The third major source of air pollution is the automotive emissions. The emissions from the internal combustion engine were not an appreciable problem years ago because of the small number of registered vehicles and the nation's small highway system. However, during the early 1950's, the trend of the American people was to move from the cities to the surrounding suburbs. This caused an immediate problem in the transportation areas because the majority of the suburbs were not afforded mass transit conveniences. This lack of transportation created an attractive market for the automobile manufacturers, which resulted in a dramatic increase in the number of vehicles produced and sold, along with a marked increase in highway construction between cities and the suburbs. Multi-vehicle families emerged with much emphasis placed on the individual vehicle per family member. As the increase in vehicle ownership and usage occurred, so did the pollutant levels in and around the cities, as the suburbanites drove daily to their businesses and employment in the city and its fringe area, returning at the end of the day to their homes in the suburbs.
It was noted that a fog and smoke type haze was being formed and at times, remained in suspension over the cities and did not quickly dissipate. At first this "smog", derived from the words "smoke" and "fog", was thought to result from industrial pollution but it was determined that the automobile emissions were largely to blame. It was discovered that as normal automobile emissions were exposed to sunlight for a period of time, complex chemical reactions would take place.

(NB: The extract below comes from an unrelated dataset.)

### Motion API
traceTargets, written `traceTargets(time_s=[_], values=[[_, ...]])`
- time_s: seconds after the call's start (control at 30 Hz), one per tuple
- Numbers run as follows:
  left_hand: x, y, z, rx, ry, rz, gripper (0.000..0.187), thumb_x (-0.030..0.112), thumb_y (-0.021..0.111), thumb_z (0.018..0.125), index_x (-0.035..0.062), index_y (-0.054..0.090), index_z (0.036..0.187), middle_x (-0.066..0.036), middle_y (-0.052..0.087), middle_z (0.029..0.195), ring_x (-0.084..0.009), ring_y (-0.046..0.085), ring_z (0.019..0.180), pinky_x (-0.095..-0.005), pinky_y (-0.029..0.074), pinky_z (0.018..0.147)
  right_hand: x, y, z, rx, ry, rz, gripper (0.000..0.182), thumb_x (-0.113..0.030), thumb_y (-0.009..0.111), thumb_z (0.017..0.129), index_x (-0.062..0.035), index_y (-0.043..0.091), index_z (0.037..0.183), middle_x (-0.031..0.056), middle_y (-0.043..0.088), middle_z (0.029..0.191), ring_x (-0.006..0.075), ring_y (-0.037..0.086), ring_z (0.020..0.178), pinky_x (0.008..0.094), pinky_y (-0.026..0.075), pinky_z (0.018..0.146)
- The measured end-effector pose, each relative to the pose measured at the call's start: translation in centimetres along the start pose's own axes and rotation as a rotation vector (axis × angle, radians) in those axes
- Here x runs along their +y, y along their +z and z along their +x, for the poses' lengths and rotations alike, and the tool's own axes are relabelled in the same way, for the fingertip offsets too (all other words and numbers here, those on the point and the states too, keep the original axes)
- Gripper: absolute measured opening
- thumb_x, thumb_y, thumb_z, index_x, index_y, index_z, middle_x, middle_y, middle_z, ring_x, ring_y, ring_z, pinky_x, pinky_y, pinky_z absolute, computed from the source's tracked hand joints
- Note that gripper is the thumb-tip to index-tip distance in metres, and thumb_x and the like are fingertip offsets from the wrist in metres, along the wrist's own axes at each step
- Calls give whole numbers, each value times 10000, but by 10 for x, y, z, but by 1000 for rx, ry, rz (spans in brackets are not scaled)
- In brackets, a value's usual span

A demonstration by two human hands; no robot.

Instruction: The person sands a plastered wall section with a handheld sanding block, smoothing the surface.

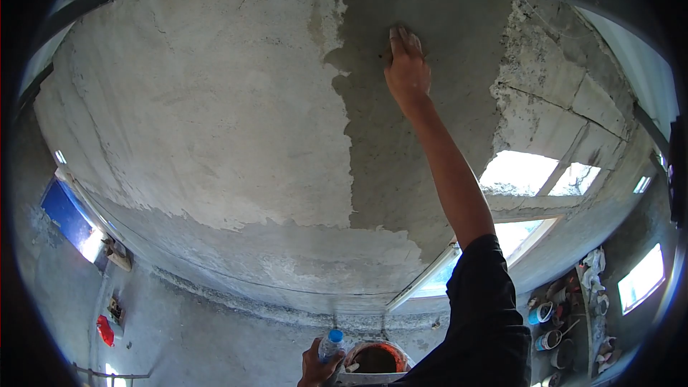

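Observation:
My right hand (406,64) is raised overhead, its fingers flat against a darker, wet patch of plaster (408,158) on the ceiling. I see nothing in that hand, though the palm side is hidden. The dry, lighter plaster (208,100) lies to the left of the patch, with a ragged edge between them. At the bottom of the view my left hand (314,367) grips a clear plastic bottle with a blue cap (331,344). The bottle is right beside an orange-rimmed bucket (376,358).
Cracked, broken plaster (559,93) spreads over the ceiling to the right of the wet patch. A wall shelf (573,315) with several cans and tools hangs at lower right. Bright window openings (516,172) sit below the patch. A red object (105,330) hangs on the left wall.

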State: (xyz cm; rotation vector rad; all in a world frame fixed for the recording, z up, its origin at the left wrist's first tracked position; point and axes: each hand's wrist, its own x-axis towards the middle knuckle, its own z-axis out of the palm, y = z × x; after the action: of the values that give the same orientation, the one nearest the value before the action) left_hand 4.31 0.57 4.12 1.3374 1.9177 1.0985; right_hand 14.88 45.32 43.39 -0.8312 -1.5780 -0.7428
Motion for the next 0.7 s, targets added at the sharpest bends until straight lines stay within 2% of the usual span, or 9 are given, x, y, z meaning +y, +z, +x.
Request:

It was found the smog was a photo chemical layer and was developed when certain oxides of nitrogen (NOx) and unburned hydrocarbons (HC) from the automobile emissions were exposed to sunlight and was more severe when the smog would remain stagnant over an area in which a warm layer of air would settle over the top of a cooler air mass at ground level, trapping and holding the automobile emissions, instead of the emissions being dispersed and diluted through normal air flows. This type of air stagnation was given the name "Temperature Inversion".